The promise and pitfalls of the chip industry’s version of the Cambrian explosion along with the need to find new ways to reboot and scale computing in the post-Moore’s Law era are creating requirements for new chip architectures that decouple processing from memory along with new interconnects that address broader computing applications.
In short, according to experts at this year’s IEEE Rebooting Computing conference, the end of Moore’s Law requires a move away from today’s custom CPUs, GPUs and deep learning accelerators geared toward specific applications and toward “domain-specific” processors.
The rub, said Paolo Faraboschi, vice president and research fellow at Hewlett Packard Enterprise, is this kind of “system balance at scale is hard.” Among the reasons are the astronomical costs of chip manufacturing where line widths for production silicon are down to 7 nanometers.
“We need to reboot computing at the system level,” said Faraboschi, who heads HPE’s Systems Research Lab.
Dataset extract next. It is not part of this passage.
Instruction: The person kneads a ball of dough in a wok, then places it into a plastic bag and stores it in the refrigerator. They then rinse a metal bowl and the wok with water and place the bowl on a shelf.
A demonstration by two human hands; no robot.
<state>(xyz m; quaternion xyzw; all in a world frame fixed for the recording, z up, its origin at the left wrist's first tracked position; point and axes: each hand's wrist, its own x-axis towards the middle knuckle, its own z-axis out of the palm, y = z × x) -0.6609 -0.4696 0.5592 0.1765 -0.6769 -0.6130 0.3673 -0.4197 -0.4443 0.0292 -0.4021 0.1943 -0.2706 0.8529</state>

CPU extensions along with GPUs and deep learning accelerators like Google TPUs are all the rage for specific applications, but justifying current fabrication costs has become the real challenge, Faraboschi added. For one thing, extreme ultraviolet lithography techniques used for leading-edge chips operate in a vacuum, thereby reducing chip yields.
One way out of this dilemma, Faraboschi argued, is to shift from component specialization and custom accelerators to “balanced” systems that can address larger data-driven domains like edge computing.
Like the rise, fall and resurgence of the Cambrian explosion, “The computing world has become heterogeneous [and] there is no turning back,” the HPE engineer said. “We have to do something else [because] it’s getting a lot more expensive” to manufacture advanced chips.
A prime example of the domain-specific approach advocated by Faraboschi and others are applications like autonomous vehicles and Internet of Things deployments that use CPU, GPU and TPU accelerators for local processing and reduction of data movement. “There is clearly demand at the edge [and] we’re moving toward some kind of edge processing and control” that flows back and forth to datacenters, Faraboschi told the IEEE conference on Thursday (Nov. 8).
Chip experts note that current accelerators represent the tail end of Moore’s Law scaling, with a shuffling of digital gates on silicon but not much more in terms of chip innovation. For hardware engineers, the future may lie in “unconventional accelerators” like analog neuromorphic processors, a frequent topic at this week’s computing conference. Domain-specific applications include much faster AI training and inference, proponents said, along with the ability to execute “matrix calculations” in a single step rather than thousands.
Hence, neuromorphic chips are seen as ideal for data analytics applications ranging from deep learning and streaming analytics to signal processing.
But Faraboschi and other advocates of rebooting computing note there’s room for other approaches such as optical and quantum computing. “No one size fits all,” he stressed.
Along with processing, optical technologies are also widely seen as a way for breaking the interconnect logjam, as are data fabrics that are the focus of several open networking protocol efforts.
The current “interconnect crisis” is driven by the current two-socket server-based computing infrastructure that is being overwhelmed by accelerators and other high-end processors that are often underutilized due to system latency. “The conventional infrastructure is stretched to the limits [and] memory is chained to the CPU,” said Faraboschi.
Among the interconnect options vying to become an industry standard are: OpenCAPI, which Faraboschi argued does not scale; CCIX, championed by Arm, Xilinx and other; and the HPE-backed Gen-Z open interconnect protocol.
Besides openness, HPE’s pitch for Gen-Z focuses on attributes such as “memory semantics,” a communication protocol that Faraboschi said “speaks the same language as memory” as a way of reducing latency. “There is an industry need to decouple processor and memory,” he added.
HPE is currently developing a Gen-Z-based chip set, included an optical bridge and switch, as part of the Energy Department’s Exascale Computing Project.
Regardless of which interconnect scheme wins, Faraboschi stressed, “The [chip] industry desperately needs one of them.”